The Patriot letter first raised the alarm, but the accusation stayed on the back burner until the AIDS crisis spread through the world, and the US lobbed a few more biological warfare accusations at the USSR. Now looking for credibility, the Soviet Union turned to East German doctors and scientists to give the idea academic credit. The most prominent among them was Dr Jakob Segal, a passionate Marxist believer and a scientist accomplished enough to explain the science of the AIDS virus. He was given biased information and wrote accordingly. He claimed that AIDS had first been identified, and first began to spread, in the United States. It likely originated there. When two CIA agents (some say they were two Soviet double-agents) showed up at Segal's house and interrogated him, he was even more convinced. He spoke out in papers and at conventions.
Once the accusation was established in countries outside Russia, Soviet propagandists started cranking out pamphlets inside Russia, disseminating the information.
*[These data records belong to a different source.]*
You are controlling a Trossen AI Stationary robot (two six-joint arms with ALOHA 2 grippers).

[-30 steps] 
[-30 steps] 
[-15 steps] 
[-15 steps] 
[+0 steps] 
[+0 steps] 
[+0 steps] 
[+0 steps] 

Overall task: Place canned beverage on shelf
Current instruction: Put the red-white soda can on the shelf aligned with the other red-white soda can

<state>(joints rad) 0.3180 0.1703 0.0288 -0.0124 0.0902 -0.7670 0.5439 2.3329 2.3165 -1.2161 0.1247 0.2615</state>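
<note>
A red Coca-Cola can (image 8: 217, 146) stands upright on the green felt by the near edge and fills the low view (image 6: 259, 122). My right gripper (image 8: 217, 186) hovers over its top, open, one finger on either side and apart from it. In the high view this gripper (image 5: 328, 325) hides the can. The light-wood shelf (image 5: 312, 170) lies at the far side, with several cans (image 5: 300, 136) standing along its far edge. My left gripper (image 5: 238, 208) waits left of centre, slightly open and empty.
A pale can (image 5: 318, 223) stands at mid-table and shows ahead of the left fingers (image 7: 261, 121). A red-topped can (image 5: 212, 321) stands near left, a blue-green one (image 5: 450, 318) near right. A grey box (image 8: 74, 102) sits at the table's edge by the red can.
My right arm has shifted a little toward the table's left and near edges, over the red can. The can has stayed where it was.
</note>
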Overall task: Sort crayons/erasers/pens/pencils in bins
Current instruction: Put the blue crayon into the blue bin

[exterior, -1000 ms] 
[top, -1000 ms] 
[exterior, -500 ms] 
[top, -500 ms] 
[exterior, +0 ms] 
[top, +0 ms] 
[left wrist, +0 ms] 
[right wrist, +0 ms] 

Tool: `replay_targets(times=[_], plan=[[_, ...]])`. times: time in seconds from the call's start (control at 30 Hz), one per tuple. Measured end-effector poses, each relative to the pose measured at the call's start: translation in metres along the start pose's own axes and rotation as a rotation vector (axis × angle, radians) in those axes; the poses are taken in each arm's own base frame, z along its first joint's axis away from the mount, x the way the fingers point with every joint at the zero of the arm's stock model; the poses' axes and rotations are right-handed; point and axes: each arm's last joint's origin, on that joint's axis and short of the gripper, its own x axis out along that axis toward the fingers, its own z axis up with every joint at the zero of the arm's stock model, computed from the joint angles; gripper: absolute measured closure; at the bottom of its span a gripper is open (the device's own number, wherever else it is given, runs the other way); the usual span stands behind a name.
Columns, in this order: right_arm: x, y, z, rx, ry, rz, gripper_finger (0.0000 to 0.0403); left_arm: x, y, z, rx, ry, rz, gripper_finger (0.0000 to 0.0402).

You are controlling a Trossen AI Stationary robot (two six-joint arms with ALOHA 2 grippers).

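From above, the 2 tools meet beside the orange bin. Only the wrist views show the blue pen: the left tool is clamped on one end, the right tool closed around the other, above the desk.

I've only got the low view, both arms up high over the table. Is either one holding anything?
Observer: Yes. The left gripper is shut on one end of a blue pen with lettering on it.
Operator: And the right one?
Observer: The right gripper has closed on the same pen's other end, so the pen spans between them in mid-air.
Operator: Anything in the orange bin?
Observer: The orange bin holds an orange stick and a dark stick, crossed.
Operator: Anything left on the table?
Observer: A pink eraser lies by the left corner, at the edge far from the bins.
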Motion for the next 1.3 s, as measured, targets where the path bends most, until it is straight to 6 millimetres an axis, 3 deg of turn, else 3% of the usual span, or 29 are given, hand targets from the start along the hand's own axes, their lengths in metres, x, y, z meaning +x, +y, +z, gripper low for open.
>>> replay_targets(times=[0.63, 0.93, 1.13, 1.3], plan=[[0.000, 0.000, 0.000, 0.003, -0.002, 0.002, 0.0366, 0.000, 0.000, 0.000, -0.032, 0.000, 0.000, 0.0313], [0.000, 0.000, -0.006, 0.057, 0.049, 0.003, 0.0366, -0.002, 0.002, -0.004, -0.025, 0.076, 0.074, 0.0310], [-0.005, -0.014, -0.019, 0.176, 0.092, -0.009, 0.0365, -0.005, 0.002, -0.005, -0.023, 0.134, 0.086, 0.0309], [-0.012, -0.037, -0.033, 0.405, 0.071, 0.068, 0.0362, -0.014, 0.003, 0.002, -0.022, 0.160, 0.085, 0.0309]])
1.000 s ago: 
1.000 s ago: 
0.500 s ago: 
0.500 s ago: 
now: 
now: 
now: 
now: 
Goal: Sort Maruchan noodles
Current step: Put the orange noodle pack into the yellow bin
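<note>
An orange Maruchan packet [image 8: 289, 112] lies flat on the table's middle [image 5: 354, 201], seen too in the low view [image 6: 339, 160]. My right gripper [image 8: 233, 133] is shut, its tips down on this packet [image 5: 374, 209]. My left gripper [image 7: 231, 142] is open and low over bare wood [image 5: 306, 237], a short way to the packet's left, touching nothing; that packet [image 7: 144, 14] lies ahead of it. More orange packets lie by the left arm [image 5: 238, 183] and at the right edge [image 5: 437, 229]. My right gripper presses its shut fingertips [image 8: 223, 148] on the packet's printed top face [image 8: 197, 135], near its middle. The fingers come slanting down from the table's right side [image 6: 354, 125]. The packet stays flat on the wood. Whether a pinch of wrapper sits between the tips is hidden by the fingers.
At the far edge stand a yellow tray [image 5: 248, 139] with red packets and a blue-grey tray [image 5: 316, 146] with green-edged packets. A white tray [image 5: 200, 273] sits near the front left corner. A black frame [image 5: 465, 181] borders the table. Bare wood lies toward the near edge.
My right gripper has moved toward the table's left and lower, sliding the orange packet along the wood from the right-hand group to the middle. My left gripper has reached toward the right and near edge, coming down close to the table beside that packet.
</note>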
Working under the theory that enough repetition manufactured belief, they kept exposing people to the idea until it took root. Even the eventual collapse of the USSR, and the confessions of some of the people who had been in on the plot, did not change the perception. Segal believed that AIDS was manufactured by the CIA until his death. If anyone unearthed AIDS cases outside the United States prior to its spread inside the U.S., he accused them of lying.
Today the conspiracy theory, and different permutations of the theory, continue to percolate. One writer, Johannes Simmel, believed that the CIA spread the disease by first infecting homosexual prison inmates in San Francisco and New York. Some people believed, and still believe, that the method of infection was "AIDS-oiled condoms." This can, in some cases, drive down the rate of condom usage. It appears that disinformation not only outlives its own usefulness, but outlives even the government that creates it.